▶ AIM OF THE TASK
Whenever the word "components" turns up in a line below, that line should be copied.

▶ DATASET CONTENT

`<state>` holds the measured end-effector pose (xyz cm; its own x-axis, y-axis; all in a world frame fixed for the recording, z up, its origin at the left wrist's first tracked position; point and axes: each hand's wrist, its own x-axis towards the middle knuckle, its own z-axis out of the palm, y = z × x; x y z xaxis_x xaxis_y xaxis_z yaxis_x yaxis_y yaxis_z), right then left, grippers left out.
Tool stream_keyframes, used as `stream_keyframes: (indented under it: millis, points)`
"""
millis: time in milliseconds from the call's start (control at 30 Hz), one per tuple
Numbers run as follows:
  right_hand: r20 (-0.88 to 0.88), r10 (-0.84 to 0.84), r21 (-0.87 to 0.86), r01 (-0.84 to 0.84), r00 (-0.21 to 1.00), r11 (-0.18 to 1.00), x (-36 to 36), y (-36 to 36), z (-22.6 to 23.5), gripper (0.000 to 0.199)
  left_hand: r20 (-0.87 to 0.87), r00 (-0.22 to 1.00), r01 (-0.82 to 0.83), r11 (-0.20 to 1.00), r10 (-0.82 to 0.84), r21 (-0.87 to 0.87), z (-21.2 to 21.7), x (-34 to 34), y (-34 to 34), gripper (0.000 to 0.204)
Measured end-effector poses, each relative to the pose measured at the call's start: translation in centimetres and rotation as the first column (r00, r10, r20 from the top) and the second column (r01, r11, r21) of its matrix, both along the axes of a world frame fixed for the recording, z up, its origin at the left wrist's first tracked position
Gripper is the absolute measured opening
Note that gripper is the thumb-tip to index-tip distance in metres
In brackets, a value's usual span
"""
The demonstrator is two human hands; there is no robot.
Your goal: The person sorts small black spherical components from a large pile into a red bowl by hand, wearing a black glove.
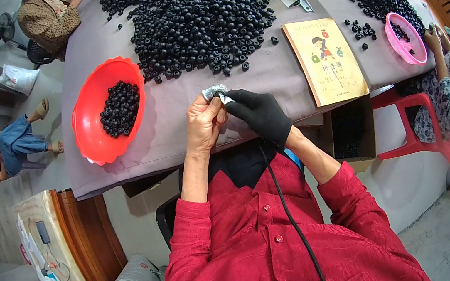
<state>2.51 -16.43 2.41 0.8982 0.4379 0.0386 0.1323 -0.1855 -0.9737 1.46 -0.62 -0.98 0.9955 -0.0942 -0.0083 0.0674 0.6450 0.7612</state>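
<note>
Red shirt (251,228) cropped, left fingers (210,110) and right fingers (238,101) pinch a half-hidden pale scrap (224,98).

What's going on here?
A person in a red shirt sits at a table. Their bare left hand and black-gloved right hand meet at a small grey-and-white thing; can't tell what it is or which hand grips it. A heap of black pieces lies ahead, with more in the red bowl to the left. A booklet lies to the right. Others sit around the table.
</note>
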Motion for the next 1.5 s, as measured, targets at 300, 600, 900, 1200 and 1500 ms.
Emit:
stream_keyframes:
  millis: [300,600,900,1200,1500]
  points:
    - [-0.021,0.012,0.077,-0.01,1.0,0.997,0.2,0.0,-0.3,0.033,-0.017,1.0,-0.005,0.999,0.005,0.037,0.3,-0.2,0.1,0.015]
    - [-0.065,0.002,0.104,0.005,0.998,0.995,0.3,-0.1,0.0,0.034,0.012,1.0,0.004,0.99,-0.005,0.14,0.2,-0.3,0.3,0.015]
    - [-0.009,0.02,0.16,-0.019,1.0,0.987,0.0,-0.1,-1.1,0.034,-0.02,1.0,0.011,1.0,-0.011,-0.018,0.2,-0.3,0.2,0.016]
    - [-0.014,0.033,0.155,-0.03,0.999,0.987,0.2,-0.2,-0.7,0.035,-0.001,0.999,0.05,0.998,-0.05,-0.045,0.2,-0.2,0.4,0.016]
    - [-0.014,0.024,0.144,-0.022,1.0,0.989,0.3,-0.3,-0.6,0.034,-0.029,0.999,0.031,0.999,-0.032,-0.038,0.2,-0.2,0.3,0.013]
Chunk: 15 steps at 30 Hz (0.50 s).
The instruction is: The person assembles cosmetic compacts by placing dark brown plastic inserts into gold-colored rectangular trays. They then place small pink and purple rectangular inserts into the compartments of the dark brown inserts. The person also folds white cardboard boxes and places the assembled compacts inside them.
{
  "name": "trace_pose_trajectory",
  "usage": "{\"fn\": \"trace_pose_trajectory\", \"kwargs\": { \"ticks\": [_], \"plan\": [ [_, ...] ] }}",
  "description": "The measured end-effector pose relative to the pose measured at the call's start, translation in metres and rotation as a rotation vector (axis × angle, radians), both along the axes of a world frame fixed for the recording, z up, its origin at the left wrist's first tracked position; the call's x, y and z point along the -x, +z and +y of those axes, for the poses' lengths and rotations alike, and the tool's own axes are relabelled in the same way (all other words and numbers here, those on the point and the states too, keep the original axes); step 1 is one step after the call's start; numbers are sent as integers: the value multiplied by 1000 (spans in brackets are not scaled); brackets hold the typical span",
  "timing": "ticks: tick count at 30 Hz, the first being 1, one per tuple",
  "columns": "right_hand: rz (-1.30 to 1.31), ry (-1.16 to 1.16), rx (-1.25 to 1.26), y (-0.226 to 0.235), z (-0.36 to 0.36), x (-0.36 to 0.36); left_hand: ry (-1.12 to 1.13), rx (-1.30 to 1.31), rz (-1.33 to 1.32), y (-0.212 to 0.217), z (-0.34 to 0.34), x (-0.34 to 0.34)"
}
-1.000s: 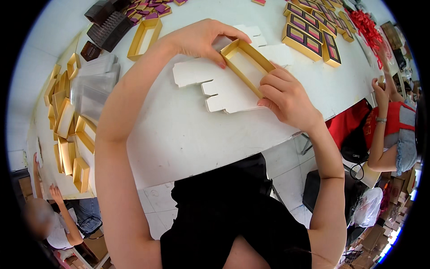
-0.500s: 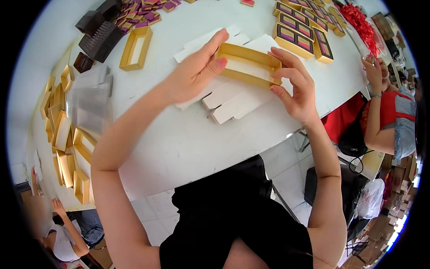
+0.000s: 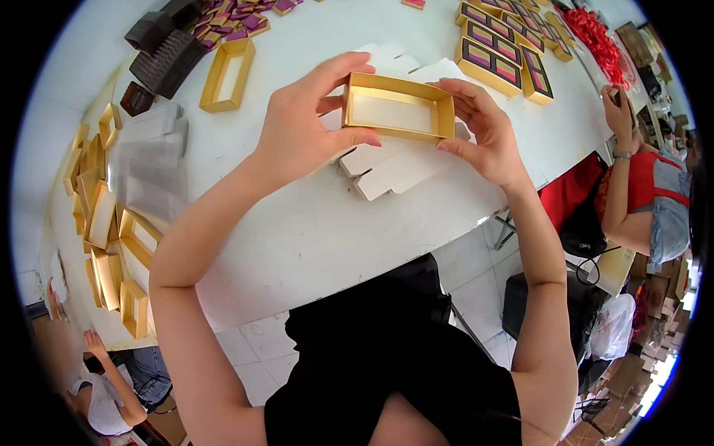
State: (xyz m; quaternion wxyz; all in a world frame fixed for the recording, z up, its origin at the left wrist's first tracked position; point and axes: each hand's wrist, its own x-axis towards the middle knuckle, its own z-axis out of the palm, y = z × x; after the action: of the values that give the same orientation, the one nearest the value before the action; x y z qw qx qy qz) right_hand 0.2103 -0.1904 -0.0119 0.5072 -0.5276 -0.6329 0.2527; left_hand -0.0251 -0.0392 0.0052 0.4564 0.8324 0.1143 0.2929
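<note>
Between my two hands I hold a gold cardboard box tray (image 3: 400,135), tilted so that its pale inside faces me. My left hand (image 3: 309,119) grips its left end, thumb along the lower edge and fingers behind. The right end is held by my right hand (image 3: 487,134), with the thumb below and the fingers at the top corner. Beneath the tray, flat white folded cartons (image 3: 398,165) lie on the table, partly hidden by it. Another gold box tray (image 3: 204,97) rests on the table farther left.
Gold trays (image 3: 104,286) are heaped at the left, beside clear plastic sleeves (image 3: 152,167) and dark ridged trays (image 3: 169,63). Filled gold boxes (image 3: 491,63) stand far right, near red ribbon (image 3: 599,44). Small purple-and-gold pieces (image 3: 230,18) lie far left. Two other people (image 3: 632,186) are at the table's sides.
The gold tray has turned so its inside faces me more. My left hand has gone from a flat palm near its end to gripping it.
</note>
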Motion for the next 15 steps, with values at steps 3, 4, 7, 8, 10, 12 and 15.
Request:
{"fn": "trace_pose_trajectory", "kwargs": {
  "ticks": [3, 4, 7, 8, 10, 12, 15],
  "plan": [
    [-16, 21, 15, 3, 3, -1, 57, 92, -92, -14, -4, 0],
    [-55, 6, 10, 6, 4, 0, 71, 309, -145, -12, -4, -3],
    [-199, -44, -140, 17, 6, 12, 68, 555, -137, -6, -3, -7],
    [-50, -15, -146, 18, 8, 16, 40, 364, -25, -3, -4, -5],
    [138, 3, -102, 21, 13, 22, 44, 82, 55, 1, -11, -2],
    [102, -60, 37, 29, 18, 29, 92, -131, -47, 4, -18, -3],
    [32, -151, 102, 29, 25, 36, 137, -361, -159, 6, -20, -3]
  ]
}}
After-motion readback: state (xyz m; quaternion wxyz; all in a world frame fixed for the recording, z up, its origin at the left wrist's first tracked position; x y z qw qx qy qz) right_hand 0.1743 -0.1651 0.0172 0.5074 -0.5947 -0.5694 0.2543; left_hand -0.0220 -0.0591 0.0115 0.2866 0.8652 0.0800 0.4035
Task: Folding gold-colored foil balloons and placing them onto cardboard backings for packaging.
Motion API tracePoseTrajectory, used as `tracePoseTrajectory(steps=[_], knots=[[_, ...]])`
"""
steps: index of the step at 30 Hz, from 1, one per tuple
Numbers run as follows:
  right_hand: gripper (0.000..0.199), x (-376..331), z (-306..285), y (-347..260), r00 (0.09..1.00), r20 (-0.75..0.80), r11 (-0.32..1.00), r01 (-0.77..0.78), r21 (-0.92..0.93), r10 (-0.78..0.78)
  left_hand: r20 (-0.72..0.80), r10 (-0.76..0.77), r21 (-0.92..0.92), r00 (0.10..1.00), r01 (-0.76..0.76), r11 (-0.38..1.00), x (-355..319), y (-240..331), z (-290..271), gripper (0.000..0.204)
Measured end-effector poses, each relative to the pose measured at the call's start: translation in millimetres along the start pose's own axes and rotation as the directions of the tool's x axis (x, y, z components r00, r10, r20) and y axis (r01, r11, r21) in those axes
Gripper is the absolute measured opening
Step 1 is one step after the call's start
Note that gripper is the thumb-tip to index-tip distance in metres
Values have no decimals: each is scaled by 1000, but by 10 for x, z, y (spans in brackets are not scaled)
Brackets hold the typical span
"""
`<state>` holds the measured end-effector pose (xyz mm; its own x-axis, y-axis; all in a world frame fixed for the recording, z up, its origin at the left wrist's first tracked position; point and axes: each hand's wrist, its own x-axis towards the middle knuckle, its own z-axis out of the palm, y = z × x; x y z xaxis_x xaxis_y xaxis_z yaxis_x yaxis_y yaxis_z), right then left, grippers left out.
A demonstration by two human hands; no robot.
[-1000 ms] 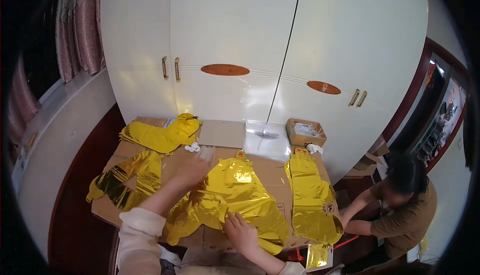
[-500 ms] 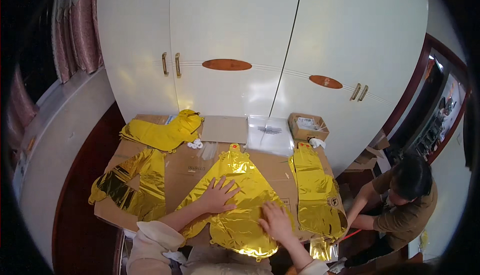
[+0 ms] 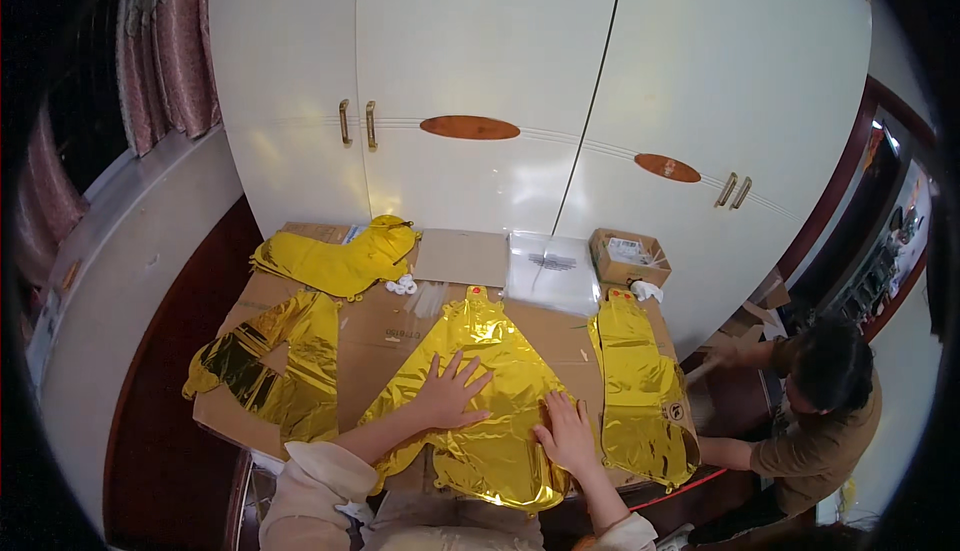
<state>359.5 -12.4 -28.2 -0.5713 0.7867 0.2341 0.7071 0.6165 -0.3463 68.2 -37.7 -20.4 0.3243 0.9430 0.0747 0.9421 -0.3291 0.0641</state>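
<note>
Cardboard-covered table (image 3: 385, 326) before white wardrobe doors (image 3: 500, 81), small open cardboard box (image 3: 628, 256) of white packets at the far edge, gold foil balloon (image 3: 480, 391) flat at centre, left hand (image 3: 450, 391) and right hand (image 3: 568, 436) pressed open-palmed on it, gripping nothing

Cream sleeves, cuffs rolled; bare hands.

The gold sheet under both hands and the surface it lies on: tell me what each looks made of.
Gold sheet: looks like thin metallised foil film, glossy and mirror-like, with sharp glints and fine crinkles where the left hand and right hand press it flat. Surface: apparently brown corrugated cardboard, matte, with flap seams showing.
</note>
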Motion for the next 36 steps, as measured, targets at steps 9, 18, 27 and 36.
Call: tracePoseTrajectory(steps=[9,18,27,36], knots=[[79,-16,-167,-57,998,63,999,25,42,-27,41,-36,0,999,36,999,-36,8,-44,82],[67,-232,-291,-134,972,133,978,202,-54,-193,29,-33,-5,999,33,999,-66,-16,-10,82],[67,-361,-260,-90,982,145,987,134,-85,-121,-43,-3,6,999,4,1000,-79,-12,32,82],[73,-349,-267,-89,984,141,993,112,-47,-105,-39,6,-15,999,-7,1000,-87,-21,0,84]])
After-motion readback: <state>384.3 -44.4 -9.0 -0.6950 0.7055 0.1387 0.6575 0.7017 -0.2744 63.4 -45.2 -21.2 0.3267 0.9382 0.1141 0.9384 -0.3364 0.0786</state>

▶ EXERCISE RESPONSE
Your goal: The person sorts small black spherical components from a large pile into a red bowl by hand, wearing a black glove.
Measured end-effector poses, each relative to the pose measured at the call's start: translation in millimetres along the start pose's own axes and rotation as the directions of the tool's x axis (x, y, z components r00, r10, r20) and y axis (r01, r11, r21) in those axes

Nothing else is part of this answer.